Baked Eggs are eggs that are baked to your likeness on top of pan-fried potatoes, deli ham, and scallions, all in individual-sized portions. If this sounds good to you, be sure to try my Roasted Potato Breakfast Casserole.
With eggs being a superfood full of nutritiousness, I like to have lots of ways to enjoy them! In fact, I have deviled eggs, scrambled eggs, egg salad, and a quiche lorraine recipe, just to name a few. This baked eggs recipe, also known as shirred eggs, is a great one to add to your list of egg recipes. It is made in individual servings, which means you can cook the eggs to your or your guests’ (perfect around Thanksgiving and Christmas) preferred doneness. And, the eggs top fried potatoes and ham. Yum!
Eggs: I topped each dish off with 2 eggs. Since this makes four individual servings, I used 8 eggs. You could just top with one egg if that is your preference.
Potato: Wash the potato well before dicing; there is no need to peel it. I used a russet potato in this recipe because of its high starch content. Waxy potatoes do not fry as well.
Ham: For thick-cut slices of deli ham, simply ask the deli clerk for a thicker cut (about 1/2-inch). Then, cut the ham into cubes. This recipe is also perfect for using leftover ham from the holidays or blocks of ham.
Scallions: Scallions are also labeled as green onions (the same thing). They have a sharp onion flavor that is similar to white or yellow onions (which you could substitute).
Preparing the Potatoes
The first thing to do in this recipe is to get the potato ready to be fried. First, wash the potato well. Next, cut it into 1/2-inch cubes. Then, melt butter in a skillet over medium heat. Once the butter has melted, add the potato cubes to the skillet and pan-fry them for 8-10 minutes, or until they are golden brown.

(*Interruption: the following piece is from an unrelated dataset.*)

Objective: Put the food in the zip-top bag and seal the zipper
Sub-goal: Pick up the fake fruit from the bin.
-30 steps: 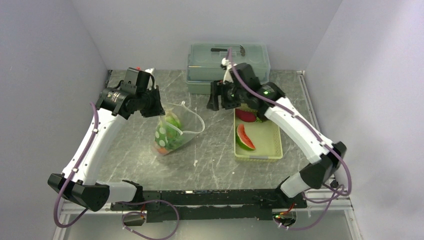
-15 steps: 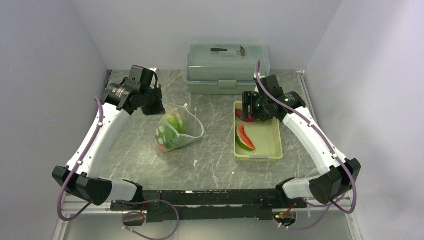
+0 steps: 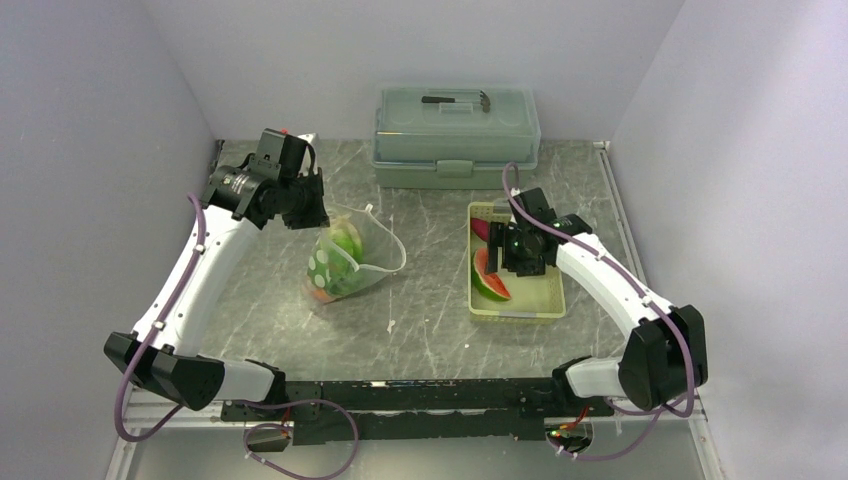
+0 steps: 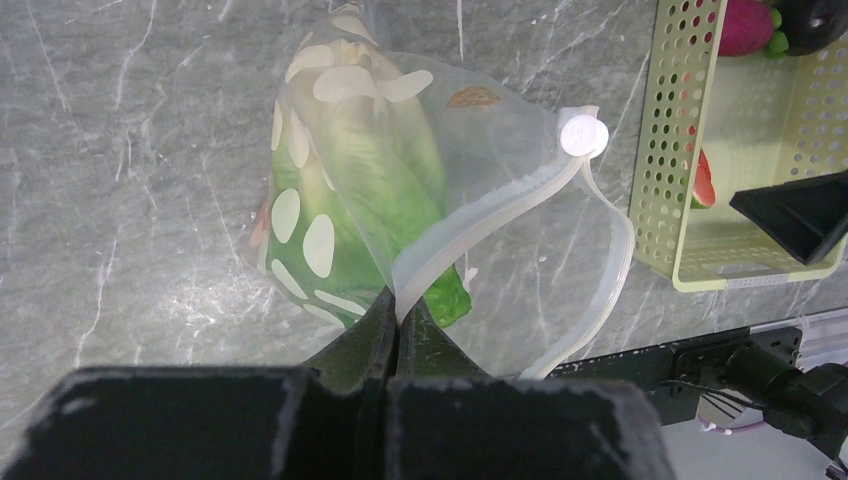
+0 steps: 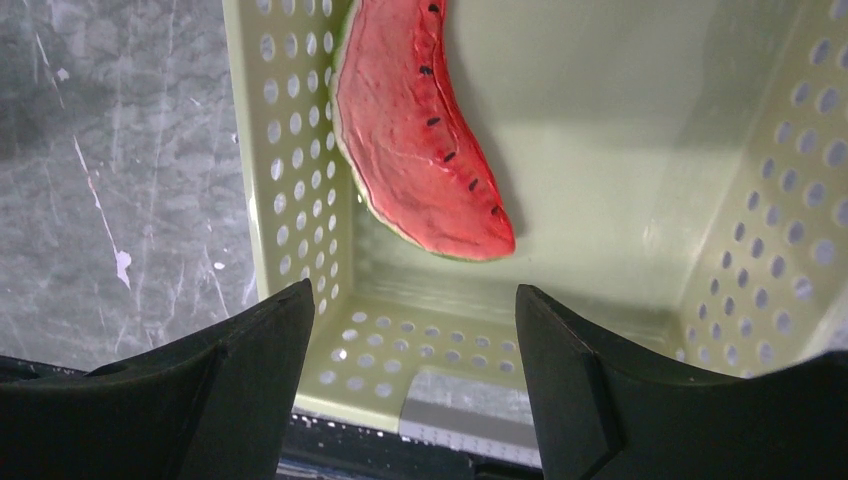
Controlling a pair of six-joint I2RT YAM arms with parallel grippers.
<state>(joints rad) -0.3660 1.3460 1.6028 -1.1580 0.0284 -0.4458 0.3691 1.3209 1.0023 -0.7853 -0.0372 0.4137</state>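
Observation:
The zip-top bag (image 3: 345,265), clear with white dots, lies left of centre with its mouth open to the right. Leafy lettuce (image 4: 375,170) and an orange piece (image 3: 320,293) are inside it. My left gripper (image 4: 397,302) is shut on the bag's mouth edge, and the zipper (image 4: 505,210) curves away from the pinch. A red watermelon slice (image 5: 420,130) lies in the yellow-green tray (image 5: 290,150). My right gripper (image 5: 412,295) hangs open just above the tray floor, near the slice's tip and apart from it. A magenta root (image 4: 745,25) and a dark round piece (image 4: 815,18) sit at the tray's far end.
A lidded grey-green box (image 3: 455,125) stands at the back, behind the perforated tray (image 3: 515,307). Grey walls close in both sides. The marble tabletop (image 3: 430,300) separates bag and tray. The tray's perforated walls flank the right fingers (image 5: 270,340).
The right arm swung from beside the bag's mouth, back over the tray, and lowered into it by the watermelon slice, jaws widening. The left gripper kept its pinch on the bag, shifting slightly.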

Divide the potatoes evenly between 4 small ramekins that have been sprayed with nonstick cooking spray. This ends up being about 1/4 cup of diced, cooked potatoes in each ramekin. Now, it’s time to get the remaining ingredients added and everything baked!
How to Make Baked Eggs
After the potatoes have been fried and added to the ramekins, it’s easy to get everything else added to the ramekins and baked. Top the potatoes with an equal amount of diced ham, which is about 1/4 cup per dish. Then, add scallions and a teaspoon or two of heavy cream to each.
Finally, crack two eggs into each ramekin, on top of the other ingredients. Season with salt and pepper and bake for 15-20 minutes, or until the egg whites are set and your desired consistency of the egg yolks is reached.
Remember, the eggs will continue to cook a bit after being removed from the oven. When ready to enjoy, you may have to run a butter knife around the edge to release the eggs a bit. Serve with a side of buttermilk biscuits.
When are Baked Eggs Done?
This is a question that has a few answers (definitely a loaded question). Depending on how runny or firm you want the egg yolks will depend on cook time. In addition, the size of the eggs could also be a factor. If you want a runnier yolk, bake for less time. On the other hand, if the yolks are too runny for you, simply bake the eggs a little longer.
Oven temperature also varies from one oven to the next. So, depending on hot spots in your oven or temperature accuracy, that could affect the cooking time. If those were not enough discrepancies, the thickness of your ramekin or dish you are using and placement of the oven rack could also be factors! Whew! That is a lot to take in, but once you have the process down, you will love baked eggs!
Why are Baked Eggs also called Shirred Eggs?
You may or may not have seen these eggs referred to as shirred eggs. Baked eggs are also known as shirred eggs because of the vessel in which the eggs are baked. A ‘shirrer’ is another name for a ramekin, which is what we used to make these eggs. The ramekins stay nice and warm, keeping the eggs and ingredients inside them also warm.
Can I Make this Without Ramekins?
Yes! But, be careful when choosing an alternate dish. Ramekins are generally ceramic, so first, look for a dish that is also ceramic. If you can’t find any ceramic cookware, look for steel, aluminum, or cast-iron dishes. The most important thing to look for is to make sure the dishes are oven-safe! In addition, cooking this recipe in a different kind of dish could yield different results; cooking time and temperature may have to be adjusted.
- 1 tablespoon butter
- 1 large russet potato, diced into ½-inch cubes (approximately 2 cups)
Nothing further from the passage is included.